WORK ORDER: The lines wanted are those in the data below that include "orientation".

INFORMATION SUPPLIED:
=-=-=

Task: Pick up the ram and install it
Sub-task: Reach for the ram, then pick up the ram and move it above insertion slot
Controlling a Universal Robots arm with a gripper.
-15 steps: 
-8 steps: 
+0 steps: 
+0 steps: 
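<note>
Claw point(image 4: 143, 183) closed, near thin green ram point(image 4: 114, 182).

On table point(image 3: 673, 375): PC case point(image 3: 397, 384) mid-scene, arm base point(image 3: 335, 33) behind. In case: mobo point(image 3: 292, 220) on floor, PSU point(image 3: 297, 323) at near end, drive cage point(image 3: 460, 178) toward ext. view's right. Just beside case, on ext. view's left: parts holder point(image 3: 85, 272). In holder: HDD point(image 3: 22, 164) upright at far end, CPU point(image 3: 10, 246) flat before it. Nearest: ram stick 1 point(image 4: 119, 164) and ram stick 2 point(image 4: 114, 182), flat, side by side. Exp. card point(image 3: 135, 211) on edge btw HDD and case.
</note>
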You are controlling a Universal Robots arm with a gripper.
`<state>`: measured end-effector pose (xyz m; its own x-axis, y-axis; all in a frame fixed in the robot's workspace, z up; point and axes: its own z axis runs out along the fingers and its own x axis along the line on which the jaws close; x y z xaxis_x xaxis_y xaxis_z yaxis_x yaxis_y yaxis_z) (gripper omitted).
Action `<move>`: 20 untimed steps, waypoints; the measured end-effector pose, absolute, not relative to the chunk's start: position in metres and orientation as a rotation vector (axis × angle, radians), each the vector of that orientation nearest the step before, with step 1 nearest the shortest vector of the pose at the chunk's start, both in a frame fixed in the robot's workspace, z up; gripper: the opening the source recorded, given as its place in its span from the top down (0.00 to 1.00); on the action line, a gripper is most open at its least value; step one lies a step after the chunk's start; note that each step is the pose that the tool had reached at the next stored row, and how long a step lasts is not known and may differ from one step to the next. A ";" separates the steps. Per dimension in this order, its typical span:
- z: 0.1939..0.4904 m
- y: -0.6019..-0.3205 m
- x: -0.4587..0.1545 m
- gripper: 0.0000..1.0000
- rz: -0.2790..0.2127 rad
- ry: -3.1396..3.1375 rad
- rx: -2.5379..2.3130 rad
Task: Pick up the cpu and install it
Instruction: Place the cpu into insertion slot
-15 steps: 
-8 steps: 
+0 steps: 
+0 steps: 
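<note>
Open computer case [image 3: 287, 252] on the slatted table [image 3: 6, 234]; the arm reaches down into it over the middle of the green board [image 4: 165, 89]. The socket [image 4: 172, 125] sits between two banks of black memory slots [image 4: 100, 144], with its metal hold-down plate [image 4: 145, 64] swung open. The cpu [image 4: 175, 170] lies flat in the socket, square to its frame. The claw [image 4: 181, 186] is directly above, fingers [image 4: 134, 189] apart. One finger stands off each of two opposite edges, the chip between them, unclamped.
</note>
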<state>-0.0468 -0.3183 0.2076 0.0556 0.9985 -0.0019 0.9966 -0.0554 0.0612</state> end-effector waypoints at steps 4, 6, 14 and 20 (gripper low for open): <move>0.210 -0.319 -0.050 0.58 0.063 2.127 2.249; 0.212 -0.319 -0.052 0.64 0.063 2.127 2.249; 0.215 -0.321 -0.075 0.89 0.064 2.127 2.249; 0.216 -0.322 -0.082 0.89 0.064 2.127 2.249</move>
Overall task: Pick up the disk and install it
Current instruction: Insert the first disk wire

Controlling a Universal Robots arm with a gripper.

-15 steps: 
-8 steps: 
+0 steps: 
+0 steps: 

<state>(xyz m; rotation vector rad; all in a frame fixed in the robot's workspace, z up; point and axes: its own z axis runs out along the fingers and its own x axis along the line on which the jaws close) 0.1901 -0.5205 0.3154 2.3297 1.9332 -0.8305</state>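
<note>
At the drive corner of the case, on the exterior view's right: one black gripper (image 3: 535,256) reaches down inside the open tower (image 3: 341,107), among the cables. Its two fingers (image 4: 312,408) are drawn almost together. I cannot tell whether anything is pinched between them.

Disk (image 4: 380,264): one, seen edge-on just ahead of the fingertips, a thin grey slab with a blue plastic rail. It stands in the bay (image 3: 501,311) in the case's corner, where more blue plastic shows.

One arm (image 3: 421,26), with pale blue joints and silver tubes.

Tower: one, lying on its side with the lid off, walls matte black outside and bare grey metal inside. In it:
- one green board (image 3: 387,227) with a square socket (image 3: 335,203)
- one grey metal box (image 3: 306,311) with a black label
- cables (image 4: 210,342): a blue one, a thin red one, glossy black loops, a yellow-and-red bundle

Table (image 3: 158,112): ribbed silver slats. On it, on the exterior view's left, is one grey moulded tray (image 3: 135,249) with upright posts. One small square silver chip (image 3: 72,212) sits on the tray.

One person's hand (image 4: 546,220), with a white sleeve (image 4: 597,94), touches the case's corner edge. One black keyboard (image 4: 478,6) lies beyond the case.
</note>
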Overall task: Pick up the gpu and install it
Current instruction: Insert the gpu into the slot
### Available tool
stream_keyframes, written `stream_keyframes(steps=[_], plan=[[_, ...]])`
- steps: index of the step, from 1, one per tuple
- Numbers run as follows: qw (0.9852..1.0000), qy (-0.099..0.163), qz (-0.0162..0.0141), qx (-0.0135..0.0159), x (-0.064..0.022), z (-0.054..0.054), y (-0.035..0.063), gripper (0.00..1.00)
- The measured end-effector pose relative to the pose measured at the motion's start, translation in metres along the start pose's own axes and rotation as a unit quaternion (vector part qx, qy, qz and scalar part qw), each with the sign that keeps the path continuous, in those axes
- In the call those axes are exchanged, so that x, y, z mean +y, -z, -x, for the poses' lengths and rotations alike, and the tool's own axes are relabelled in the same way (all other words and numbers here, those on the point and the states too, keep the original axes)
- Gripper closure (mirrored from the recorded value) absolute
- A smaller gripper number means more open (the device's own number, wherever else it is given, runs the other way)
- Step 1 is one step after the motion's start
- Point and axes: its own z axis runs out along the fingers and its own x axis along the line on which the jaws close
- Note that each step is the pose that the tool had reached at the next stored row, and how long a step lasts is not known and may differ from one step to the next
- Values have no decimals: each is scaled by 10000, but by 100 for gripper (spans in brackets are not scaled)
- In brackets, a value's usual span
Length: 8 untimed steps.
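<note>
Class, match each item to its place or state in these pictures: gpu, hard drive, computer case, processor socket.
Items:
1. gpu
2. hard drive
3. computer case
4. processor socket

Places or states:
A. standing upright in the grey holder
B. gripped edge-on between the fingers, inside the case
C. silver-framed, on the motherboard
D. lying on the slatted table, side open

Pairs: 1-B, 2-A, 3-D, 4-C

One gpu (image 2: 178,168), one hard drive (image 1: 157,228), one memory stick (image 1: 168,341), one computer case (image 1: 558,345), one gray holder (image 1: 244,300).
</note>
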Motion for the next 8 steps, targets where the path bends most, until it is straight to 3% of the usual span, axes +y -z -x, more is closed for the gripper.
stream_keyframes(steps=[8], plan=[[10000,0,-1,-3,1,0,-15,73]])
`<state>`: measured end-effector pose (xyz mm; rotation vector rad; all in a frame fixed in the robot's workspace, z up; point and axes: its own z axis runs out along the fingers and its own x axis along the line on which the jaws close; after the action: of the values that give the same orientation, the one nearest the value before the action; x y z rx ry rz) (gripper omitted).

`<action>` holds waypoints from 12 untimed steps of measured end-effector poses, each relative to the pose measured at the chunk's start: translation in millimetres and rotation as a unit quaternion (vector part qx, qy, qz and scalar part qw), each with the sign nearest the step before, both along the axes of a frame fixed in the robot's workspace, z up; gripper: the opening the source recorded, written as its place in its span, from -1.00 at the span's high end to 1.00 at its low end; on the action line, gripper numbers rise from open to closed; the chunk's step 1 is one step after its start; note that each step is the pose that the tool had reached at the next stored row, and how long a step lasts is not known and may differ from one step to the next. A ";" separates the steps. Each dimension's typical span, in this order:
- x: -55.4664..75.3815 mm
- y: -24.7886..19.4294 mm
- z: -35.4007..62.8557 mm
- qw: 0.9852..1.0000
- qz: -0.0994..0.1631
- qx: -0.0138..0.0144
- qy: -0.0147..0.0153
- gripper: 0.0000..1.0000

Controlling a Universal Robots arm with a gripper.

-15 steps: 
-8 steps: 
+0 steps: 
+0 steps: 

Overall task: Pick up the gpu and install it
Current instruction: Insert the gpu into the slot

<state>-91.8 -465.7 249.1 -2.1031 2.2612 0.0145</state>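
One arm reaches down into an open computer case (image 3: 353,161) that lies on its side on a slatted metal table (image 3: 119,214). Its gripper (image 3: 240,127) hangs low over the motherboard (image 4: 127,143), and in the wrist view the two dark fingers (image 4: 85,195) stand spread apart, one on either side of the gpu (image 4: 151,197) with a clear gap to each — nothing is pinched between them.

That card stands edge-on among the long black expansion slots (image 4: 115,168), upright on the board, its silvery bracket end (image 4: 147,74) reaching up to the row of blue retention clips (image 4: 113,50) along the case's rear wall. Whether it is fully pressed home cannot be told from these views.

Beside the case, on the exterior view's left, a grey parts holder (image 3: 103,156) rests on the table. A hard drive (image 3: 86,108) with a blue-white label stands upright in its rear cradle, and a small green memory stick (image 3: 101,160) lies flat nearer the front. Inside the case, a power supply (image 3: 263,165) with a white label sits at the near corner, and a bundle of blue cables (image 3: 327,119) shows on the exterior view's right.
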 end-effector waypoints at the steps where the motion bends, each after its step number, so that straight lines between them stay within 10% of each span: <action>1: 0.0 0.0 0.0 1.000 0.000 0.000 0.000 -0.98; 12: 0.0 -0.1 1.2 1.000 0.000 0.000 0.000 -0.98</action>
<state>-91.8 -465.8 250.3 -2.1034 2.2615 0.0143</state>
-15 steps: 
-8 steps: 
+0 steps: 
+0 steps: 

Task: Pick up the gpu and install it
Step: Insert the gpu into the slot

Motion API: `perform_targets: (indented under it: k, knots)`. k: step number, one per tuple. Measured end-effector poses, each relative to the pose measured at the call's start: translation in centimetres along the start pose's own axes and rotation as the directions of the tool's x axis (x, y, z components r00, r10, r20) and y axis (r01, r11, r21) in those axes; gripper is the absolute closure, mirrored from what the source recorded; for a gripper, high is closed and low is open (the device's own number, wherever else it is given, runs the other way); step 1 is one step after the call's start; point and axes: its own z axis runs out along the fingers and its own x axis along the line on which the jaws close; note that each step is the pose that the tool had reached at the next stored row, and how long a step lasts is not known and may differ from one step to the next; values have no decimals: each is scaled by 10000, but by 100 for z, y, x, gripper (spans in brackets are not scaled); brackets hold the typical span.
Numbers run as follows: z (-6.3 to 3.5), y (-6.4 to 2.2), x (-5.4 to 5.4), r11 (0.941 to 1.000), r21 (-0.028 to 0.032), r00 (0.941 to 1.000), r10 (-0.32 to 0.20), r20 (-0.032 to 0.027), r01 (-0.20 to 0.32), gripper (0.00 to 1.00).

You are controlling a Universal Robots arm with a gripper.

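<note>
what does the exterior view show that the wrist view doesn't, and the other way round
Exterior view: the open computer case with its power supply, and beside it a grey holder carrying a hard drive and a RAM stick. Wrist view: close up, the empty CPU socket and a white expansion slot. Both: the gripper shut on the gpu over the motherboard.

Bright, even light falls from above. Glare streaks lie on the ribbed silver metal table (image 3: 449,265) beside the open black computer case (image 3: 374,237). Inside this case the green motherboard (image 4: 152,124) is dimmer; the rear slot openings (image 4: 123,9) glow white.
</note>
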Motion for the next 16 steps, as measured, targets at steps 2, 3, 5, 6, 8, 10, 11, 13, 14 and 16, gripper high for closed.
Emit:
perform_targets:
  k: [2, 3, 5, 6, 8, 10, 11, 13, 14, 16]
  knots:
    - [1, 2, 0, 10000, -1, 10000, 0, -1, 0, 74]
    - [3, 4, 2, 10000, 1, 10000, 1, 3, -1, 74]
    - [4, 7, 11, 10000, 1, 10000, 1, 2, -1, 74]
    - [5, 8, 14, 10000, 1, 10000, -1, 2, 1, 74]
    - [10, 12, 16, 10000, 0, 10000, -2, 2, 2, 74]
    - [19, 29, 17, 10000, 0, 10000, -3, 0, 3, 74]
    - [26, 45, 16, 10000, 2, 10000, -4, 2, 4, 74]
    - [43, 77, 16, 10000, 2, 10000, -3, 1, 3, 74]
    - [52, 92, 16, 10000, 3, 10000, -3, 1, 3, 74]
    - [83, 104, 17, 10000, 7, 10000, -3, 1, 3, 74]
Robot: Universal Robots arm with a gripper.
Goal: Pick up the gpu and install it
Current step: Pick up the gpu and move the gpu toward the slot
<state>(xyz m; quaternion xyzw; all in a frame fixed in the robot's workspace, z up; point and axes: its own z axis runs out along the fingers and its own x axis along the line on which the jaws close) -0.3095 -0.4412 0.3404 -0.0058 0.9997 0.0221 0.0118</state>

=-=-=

SOLUTION:
Action `<move>`: 20 untimed steps, waypoints; the measured end-effector pose, absolute, not relative to the chunk's start: position in metres and orientation as a rotation vector (axis × angle, radians), each the vector of that orientation nearest the step before, with step 1 nearest the shortest vector of the pose at the chunk's start, both in a frame fixed in the robot's workspace, z up; gripper: the opening the source recorded, given as its place in its span from the top down (0.00 to 1.00); on the action line, a gripper is most open at its least value; step one lies a step after the chunk's start; note that each step is the pose that the tool had reached at the next stored row, and how long a step lasts is not known and may differ from one step to the next. A ";" separates the steps. Per dimension in this order, its typical span:
`<state>`: measured end-effector pose (xyz mm; rotation vector rad; all in a frame fixed in the robot's workspace, z up; point and axes: its own z axis runs out along the fingers and its own x axis along the line on which the jaws close; after the action: of the values that give the same orientation, the one nearest the value before the action; x y z rx ry rz) (gripper omitted).

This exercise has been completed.